Enterprise Management 

Enterprise Management
The definition of what constitutes Enterprise Management depends largely on your environment, but could include the following:
All of this depends on a number of factors, such as your environment, your products, and the scope of what you are trying to achieve.  Regardless of this I'll run through each of these areas briefly to give you an idea of the things I think about when implementing an Enterprise Management solution using HP OpenView.  I then provide you with my recommended 3-phase approach to effective Enterprise Management and finally I summarise my thoughts & areas for potential concern.
 Enterprise Management - The Building Blocks 
Network Management & Monitoring
Network Management & Monitoring
 
The ability to monitor your network devices & network links is the foundation of any Enterprise Management task.  It is often overlooked or considered (assumed?) to be the responsibility of another team within the organisation.  Despite this, network monitoring is a relatively easy task given the appropriate focus, time & resources.  This would usually involve the identification & classification of network devices, configuration of SNMP traps, loading & configuring MIB files, and then configuring the alerting conditions with HP OpenView.  An effective Enterprise Management system must include network management & fault reporting, otherwise the whole "enterprise" monitoring concept is undermined.  What is the point in monitoring thousands of servers, all showing a status of "green" with no associated faults, if your underlying network is down?
Systems Management & Monitoring
Systems Management & Monitoring
 
The monitoring of servers is critical to the success of any Enterprise Monitoring strategy.  The scope of this monitoring depends heavily on your environment, but you might want to consider the monitoring of Windows, HP-UX, Solaris, AIX and Linux platforms, both physical & virtual.  Monitoring of servers will typically involve the installation of HP OpenView monitoring agents which pro-actively monitor the systems according to well-defined & agreed monitoring baselines.  Some examples of this are the monitoring of filesystems, disks, critical processes, important logfiles, as well as availability monitoring of the servers themselves.  All servers of importance should be monitored effectively within your environment.
Database Management & Monitoring
Database Management & Monitoring
 
Once you have your servers monitored using a well-defined and agreed strategy, the next natural progression should be to start to consider the next tier, for example databases such as MS SQL, Oracle, Sybase, or DB2.  All critical databases should be monitored to some degree, whether this is via in-house scripting and basic logfile/process monitoring, or via a more advanced/complete mechanism such as that provided by the HP OpenView Database Smart Plug-Ins (SPIs).  You may also consider integration with tools such as Oracle Enterprise Manager (Grid Control), but I don't recommend this being the sole method of database monitoring for many reasons (such as SPOF).

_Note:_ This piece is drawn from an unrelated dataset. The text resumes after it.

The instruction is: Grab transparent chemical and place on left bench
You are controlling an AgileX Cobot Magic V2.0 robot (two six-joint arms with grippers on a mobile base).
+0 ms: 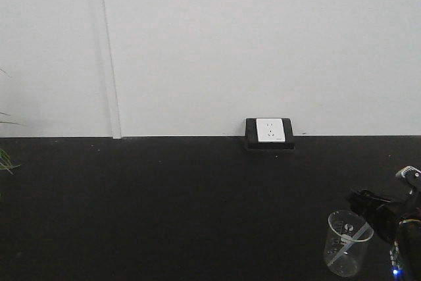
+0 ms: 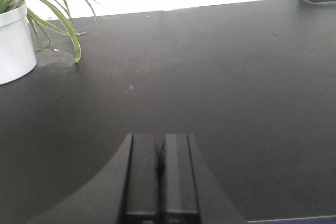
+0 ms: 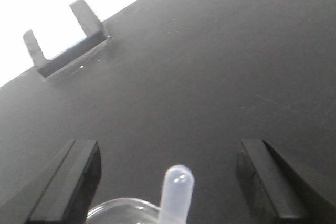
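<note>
Risk of tipping: right gripper [image 3: 168,146], jaws spread wide and empty, straddles the pipette [image 3: 177,188], which leans inside the beaker [image 1: 346,249] on the counter [image 1: 164,208]. An off-centre closure could topple the beaker or squash the bulb. Left gripper [image 2: 160,148] is clenched on nothing.

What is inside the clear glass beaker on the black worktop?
A thin clear plastic dropper pipette leans inside the beaker, bulb above the rim. Whether liquid is there, I cannot tell.

Ahead of me: black worktop [image 1: 164,202] against white wall [image 1: 230,44]; white socket [image 1: 270,131] in black housing at the wall's foot. Glass beaker [image 1: 355,259] upright, near right. Potted plant [image 2: 14,43], white pot, far left.
</note>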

Application Management & Monitoring
Application Management & Monitoring
 
Now that you have considered network devices, servers and databases, the next thing to consider is application monitoring.  This does not need to be complicated, it could mean the monitoring of simple application processes, logfiles, or the running of scripts.  You should identify the critical applications in use within your organisation (or consider the top 5 initially) and engage with those teams to ascertain what level of monitoring would be useful.  If they can identify current issues, or where they have had problems/outages in the past, this can help drive the requirements for providing some basic, but ultimately proactive monitoring in the application space.  Once you have engaged with a team in this manner it might become apparent that more detailed monitoring is required, which may involve using an HP OpenView SPI module, integrating with a 3rd party tool, or writing some more complex monitoring functionality.
Application Integrations
Application Integrations
 
To further enhance your monitoring capability you might also consider integrating applications within your environment into your Enterprise Monitoring system.  For example, where an application is already performing a monitoring function, you might want these alerts integrated with your primary monitoring tool.  This could take the form of an application forwarding alerts into HP OpenView, where the application is providing additional benefits such as local suppression, correlation or enhanced functionality.  With any single-point integration you should always consider the risks associated with such configurations and try and mitigate these where possible - single-point integration can sometimes mean single-point-of-failure!  An alternative integration method can be to utilise a local monitoring agent (e.g. HP OpenView), so that an application agent sends alerts locally to the resident HP OpenView agent, which in turn alerts to your central monitoring console using standard mechanisms.  The benefit of this approach is that you can eliminate the single-point-of-failure scenario, and also reduce network traffic.  Examples of possible applications for integration are as follows: Systems Insight Manager (Windows), EMC Control Centre (SAN), Cisco Call Manager (Voice), SolarWinds (Networks), Oracle Enterprise Manager Grid Control (OEM).  You should investigate which applications are used in your company and review them thoroughly.
Incident Management
Incident Management
 
Incident management, in the context of Enterprise Monitoring, relates to how alerts & faults highlighted in the monitoring environment are escalated and recorded in your incident management system (for example HP Service Centre, BMC Remedy, ServiceNow).  Once an alert from your monitoring environment is produced it should be escalated to the incident management system so that a record is created for the failure and the relevant team can update the trouble-ticket with information on cause, effect, impact and resolution/remediation details (where possible).  Initially this may be a manual process of raising a trouble-ticket to the relevant system, but semi/full automation should be considered to allow datacentre operations teams to right-click to raise trouble-tickets based on the alert.  This could progress naturally to allow those alerts destined for a trouble-ticket only (i.e. no callout required) to be raised as "auto-tickets" - thereby ensuring tickets are created automatically, and reducing the need for datacentre operations teams to even see such alerts, thereby leaving them to concentrate on the more critical issues.  Once such a process is underway, tested and working satisfactorily, you could then consider automating trouble-ticket generation for all alerts seen by the datacentre operations team, thereby reducing the chances of alerts being missed.  This should be a gradual, phased approach to ensure the entire process works as your business requires.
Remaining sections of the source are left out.